The total population was partitioned into six compartments – Susceptible $\left(S\right)$, Exposed $\left(E\right)$, Infectious with symptoms ($I$), Infectious but asymptomatic $\left(A\right)$, hospitalized-individuals isolated for medical care $\left(H\right)$ and recovered $\left(R\right)$ compartments [17,18].
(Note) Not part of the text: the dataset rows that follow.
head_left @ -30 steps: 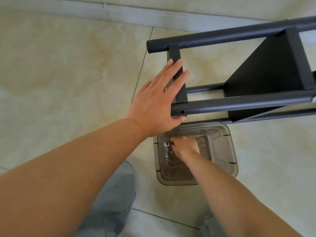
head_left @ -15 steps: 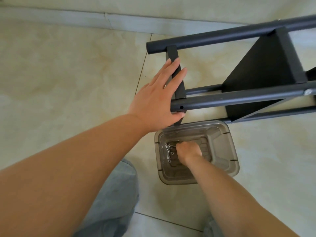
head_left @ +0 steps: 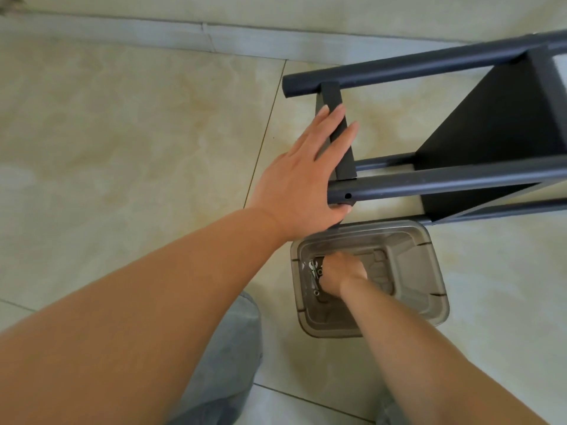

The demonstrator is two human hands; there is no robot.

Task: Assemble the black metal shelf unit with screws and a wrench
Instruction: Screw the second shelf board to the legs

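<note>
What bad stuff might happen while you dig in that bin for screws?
1. The left hand only presses flat on the shelf frame, with no grip shown; the frame might shift.
2. The right hand covers part of the small screws in the plastic bin, so it may grab the wrong piece or drop one.
3. The bin sits close against the frame's lowest bar; a nudge could knock it.

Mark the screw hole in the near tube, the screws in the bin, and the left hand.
screw hole point(head_left: 347, 196), head view, the opening itself
screws point(head_left: 312, 269), head view, the silver cluster
left hand point(head_left: 302, 182), head view, back of the hand
</note>
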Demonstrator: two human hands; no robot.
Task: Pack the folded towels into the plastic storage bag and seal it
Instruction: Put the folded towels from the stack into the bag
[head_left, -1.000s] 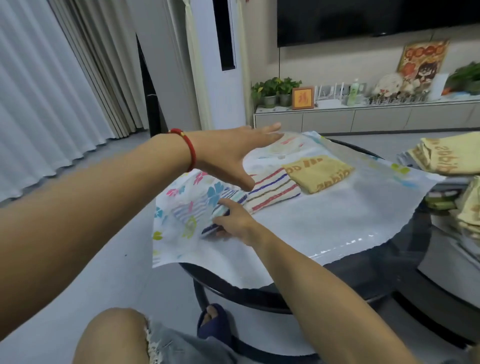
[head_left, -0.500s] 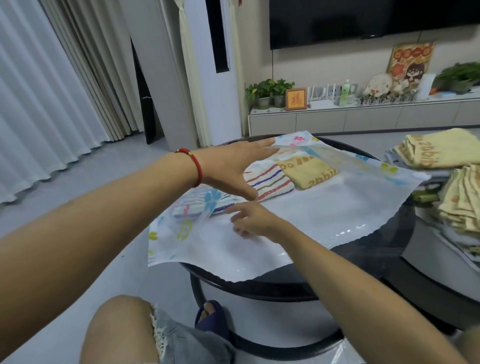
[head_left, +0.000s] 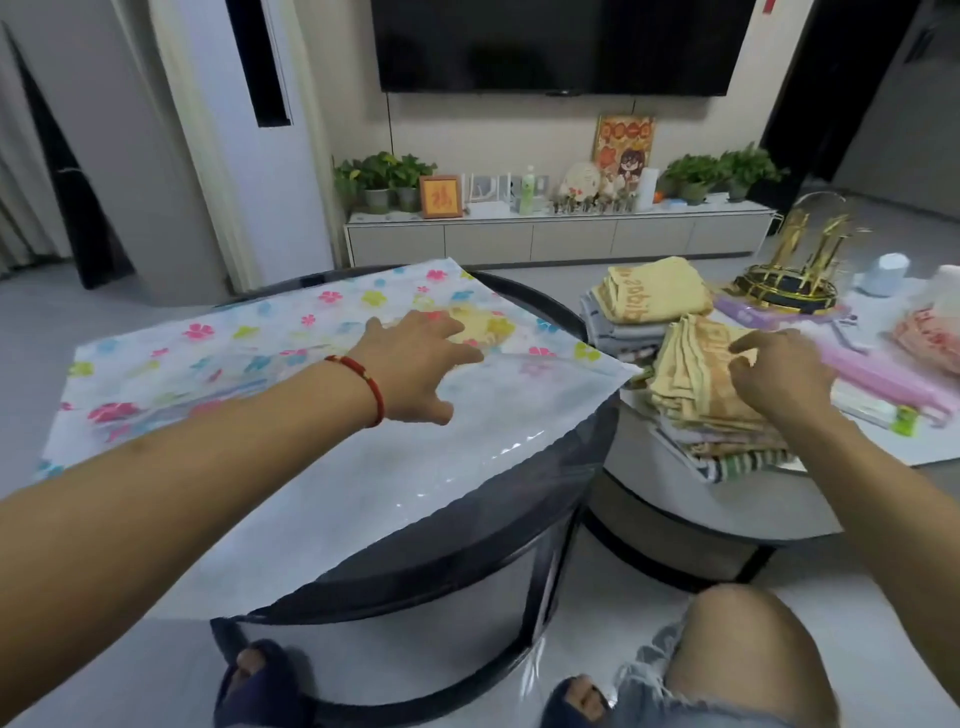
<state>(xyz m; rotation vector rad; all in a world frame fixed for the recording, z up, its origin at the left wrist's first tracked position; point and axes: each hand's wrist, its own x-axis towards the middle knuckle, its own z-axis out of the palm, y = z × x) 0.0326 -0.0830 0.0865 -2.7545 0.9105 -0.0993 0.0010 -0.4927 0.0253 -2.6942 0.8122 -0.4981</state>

Our model was formulated based on the following assumptions;

• 1Individuals in $H$ compartments are likely in isolation and therefore assumed unlikely to transmit the disease in the population.
• 2Disease transmission only is likely when a susceptible individual comes in contact with discharges from asymptomatic or symptomatic individuals.
• 3The disease is likely to be transmitted faster among the symptomatic population than the asymptomatic population with a variability factor $\eta$. However, epidemiologically carriers, i.e. asymptomatic populations, are more efficient transmitters of infection because they are likely to interact more freely with susceptible populations and cause more disease transmission.
• 4Recovery rates for symptomatic, asymptomatic and hospitalized are different.
• 5We considered SARS-CoV-2-related deaths only for hospitalized and symptomatic populations.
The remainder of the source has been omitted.